**WHAT THIS TASK INVOLVES**
Retype each line below without a single alteration.

(Records from a dataset)
· · · · · · ·
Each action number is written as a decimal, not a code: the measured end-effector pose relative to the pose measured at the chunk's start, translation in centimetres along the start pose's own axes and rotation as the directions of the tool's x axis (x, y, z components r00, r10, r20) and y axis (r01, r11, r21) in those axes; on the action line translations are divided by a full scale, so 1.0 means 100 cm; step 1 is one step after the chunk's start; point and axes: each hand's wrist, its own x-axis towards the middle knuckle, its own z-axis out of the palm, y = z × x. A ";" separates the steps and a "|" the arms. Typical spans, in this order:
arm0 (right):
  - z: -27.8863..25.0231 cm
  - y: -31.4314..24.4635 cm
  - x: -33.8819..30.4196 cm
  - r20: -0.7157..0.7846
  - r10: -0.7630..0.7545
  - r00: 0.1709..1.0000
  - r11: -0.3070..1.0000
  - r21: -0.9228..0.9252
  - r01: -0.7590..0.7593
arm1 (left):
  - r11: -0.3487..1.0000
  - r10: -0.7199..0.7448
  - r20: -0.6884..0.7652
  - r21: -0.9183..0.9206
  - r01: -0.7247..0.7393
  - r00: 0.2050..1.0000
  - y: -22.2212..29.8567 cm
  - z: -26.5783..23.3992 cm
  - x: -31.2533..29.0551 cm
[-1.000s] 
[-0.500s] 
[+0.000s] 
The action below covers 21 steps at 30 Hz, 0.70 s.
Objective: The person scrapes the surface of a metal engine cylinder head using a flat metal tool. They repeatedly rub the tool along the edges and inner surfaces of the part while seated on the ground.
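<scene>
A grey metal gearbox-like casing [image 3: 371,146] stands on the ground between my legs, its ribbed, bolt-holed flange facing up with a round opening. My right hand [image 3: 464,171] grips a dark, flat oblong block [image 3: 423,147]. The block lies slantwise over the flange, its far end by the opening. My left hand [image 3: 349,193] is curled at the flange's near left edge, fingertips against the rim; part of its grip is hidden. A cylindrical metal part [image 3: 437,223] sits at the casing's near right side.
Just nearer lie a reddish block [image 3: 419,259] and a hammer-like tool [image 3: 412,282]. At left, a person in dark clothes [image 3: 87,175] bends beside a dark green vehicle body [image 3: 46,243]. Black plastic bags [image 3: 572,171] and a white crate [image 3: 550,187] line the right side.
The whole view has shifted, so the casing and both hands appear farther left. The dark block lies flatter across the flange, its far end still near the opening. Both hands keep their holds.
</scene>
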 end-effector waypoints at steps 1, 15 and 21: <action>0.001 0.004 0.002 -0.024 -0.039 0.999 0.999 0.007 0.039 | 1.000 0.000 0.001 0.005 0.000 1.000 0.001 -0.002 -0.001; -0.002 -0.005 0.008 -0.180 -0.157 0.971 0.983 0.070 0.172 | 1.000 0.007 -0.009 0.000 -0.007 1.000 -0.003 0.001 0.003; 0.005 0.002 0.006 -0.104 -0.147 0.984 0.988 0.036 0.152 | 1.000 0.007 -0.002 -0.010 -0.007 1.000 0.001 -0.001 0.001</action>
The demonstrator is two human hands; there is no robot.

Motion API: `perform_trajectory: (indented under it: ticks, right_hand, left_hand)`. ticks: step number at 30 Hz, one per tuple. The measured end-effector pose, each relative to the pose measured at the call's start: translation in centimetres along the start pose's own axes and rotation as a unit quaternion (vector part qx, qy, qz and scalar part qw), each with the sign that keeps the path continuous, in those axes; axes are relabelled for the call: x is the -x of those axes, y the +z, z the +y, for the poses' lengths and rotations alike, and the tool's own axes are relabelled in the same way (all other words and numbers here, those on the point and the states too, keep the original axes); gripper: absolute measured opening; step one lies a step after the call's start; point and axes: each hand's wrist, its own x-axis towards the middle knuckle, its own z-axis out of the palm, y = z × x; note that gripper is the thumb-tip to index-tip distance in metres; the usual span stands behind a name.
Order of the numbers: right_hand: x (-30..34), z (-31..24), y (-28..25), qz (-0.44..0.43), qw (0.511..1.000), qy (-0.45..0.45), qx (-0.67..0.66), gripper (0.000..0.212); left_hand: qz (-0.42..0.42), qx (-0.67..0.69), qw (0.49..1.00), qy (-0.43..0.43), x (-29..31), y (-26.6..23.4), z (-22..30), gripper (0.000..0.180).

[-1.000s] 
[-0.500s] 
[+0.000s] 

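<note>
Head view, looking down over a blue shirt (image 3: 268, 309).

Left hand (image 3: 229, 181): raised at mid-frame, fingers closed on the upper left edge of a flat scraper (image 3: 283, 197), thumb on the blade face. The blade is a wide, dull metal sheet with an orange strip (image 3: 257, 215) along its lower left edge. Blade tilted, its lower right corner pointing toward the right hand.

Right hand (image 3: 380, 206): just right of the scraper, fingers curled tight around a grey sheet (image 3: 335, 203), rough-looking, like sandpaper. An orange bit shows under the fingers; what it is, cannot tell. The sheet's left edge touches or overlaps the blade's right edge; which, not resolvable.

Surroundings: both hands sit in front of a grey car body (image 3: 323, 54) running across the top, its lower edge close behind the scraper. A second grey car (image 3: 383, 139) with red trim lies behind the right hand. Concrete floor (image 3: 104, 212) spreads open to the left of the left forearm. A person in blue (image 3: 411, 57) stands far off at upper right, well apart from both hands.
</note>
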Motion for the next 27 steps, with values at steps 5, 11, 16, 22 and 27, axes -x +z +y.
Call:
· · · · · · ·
**SOLUTION**
Each action number is written as a decimal, not a code: the measured end-effector pose relative to the pose measured at the chunk's start, translation in centimetres along the start pose's own axes and rotation as the directions of the tool's x axis (x, y, z components r00, r10, r20) and y axis (r01, r11, r21) in those axes; on the action line translations are divided by a full scale, so 1.0 means 100 cm; step 1 is one step after the chunk's start; point and axes: each hand's wrist, its own x-axis towards the middle knuckle, its own z-axis out of the palm, y = z × x. A ";" separates the steps and a "|" the arms. Typical spans, in this order:
arm0 (right):
  - z: -27.8863..25.0231 cm
  - y: -31.4314..24.4635 cm
  - x: -33.8819..30.4196 cm
  - r20: -0.7157..0.7846
  - r10: -0.7630..0.7545
  - r00: 0.1709..1.0000
  - r11: -0.3070..1.0000
  - r21: -0.9228..0.9252
  - r01: -0.7590..0.7593
arm1 (left):
  - r11: -0.3487..1.0000
  - r10: -0.7199..0.7448
  - r20: -0.6884..0.7652
  - r21: -0.9183..0.9206
  - r01: -0.7247..0.7393
  - r00: 0.2050..1.0000
  - y: -22.2212..29.8567 cm
  - z: -26.5783..23.3992 cm
  - x: -31.2533..29.0551 cm
[-1.000s] 
[-0.500s] 
[+0.000s] 
The action below covers 21 steps at 30 Hz, 0.70 s.
Objective: The person scrapes the surface of a metal engine cylinder head using a flat metal tool. They repeatedly rub the tool along the edges and inner surfaces of the part while seated on the ground.
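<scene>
A grey metal gearbox-like casing [image 3: 371,146] stands on the ground between my legs, its ribbed, bolt-holed flange facing up with a round opening. My right hand [image 3: 464,171] grips a dark, flat oblong block [image 3: 423,147]. The block lies slantwise over the flange, its far end by the opening. My left hand [image 3: 349,193] is curled at the flange's near left edge, fingertips against the rim; part of its grip is hidden. A cylindrical metal part [image 3: 437,223] sits at the casing's near right side.
Just nearer lie a reddish block [image 3: 419,259] and a hammer-like tool [image 3: 412,282]. At left, a person in dark clothes [image 3: 87,175] bends beside a dark green vehicle body [image 3: 46,243]. Black plastic bags [image 3: 572,171] and a white crate [image 3: 550,187] line the right side.
The whole view has shifted, so the casing and both hands appear farther left. The dark block lies flatter across the flange, its far end still near the opening. Both hands keep their holds.
</scene>
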 end-effector waypoints at steps 1, 15 and 21: <action>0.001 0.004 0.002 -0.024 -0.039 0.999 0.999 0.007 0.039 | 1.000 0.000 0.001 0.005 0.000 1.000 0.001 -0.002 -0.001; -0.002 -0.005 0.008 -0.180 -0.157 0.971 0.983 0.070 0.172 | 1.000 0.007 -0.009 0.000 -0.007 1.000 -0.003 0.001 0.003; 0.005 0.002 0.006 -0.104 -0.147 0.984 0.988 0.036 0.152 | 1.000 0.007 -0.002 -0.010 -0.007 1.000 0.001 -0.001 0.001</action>
The demonstrator is two human hands; there is no robot.

Motion API: `perform_trajectory: (indented under it: ticks, right_hand, left_hand)`. ticks: step number at 30 Hz, one per tuple. The measured end-effector pose, each relative to the pose measured at the call's start: translation in centimetres along the start pose's own axes and rotation as a unit quaternion (vector part qx, qy, qz and scalar part qw), each with the sign that keeps the path continuous, in those axes; axes are relabelled for the call: x is the -x of those axes, y the +z, z the +y, for the poses' lengths and rotations alike, and the tool's own axes are relabelled in the same way (all other words and numbers here, those on the point and the states too, keep the original axes); gripper: absolute measured opening; step one lies a step after the call's start; point and axes: each hand's wrist, its own x-axis towards the middle knuckle, its own z-axis out of the palm, y = z × x; note that gripper is the thumb-tip to index-tip distance in metres; the usual span stands behind a name.
Order of the numbers: right_hand: x (-30..34), z (-31..24), y (-28..25), qz (-0.44..0.43), qw (0.511..1.000), qy (-0.45..0.45), qx (-0.67..0.66), gripper (0.000..0.212); left_hand: qz (-0.42..0.42), qx (-0.67..0.69), qw (0.49..1.00), qy (-0.43..0.43), x (-29..31), y (-26.6..23.4), z (-22..30), gripper (0.000..0.180).

[-1.000s] 
[-0.500s] 
[+0.000s] 

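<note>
Head view, looking down over a blue shirt (image 3: 268, 309).

Left hand (image 3: 229, 181): raised at mid-frame, fingers closed on the upper left edge of a flat scraper (image 3: 283, 197), thumb on the blade face. The blade is a wide, dull metal sheet with an orange strip (image 3: 257, 215) along its lower left edge. Blade tilted, its lower right corner pointing toward the right hand.

Right hand (image 3: 380, 206): just right of the scraper, fingers curled tight around a grey sheet (image 3: 335, 203), rough-looking, like sandpaper. An orange bit shows under the fingers; what it is, cannot tell. The sheet's left edge touches or overlaps the blade's right edge; which, not resolvable.

Surroundings: both hands sit in front of a grey car body (image 3: 323, 54) running across the top, its lower edge close behind the scraper. A second grey car (image 3: 383, 139) with red trim lies behind the right hand. Concrete floor (image 3: 104, 212) spreads open to the left of the left forearm. A person in blue (image 3: 411, 57) stands far off at upper right, well apart from both hands.
</note>
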Motion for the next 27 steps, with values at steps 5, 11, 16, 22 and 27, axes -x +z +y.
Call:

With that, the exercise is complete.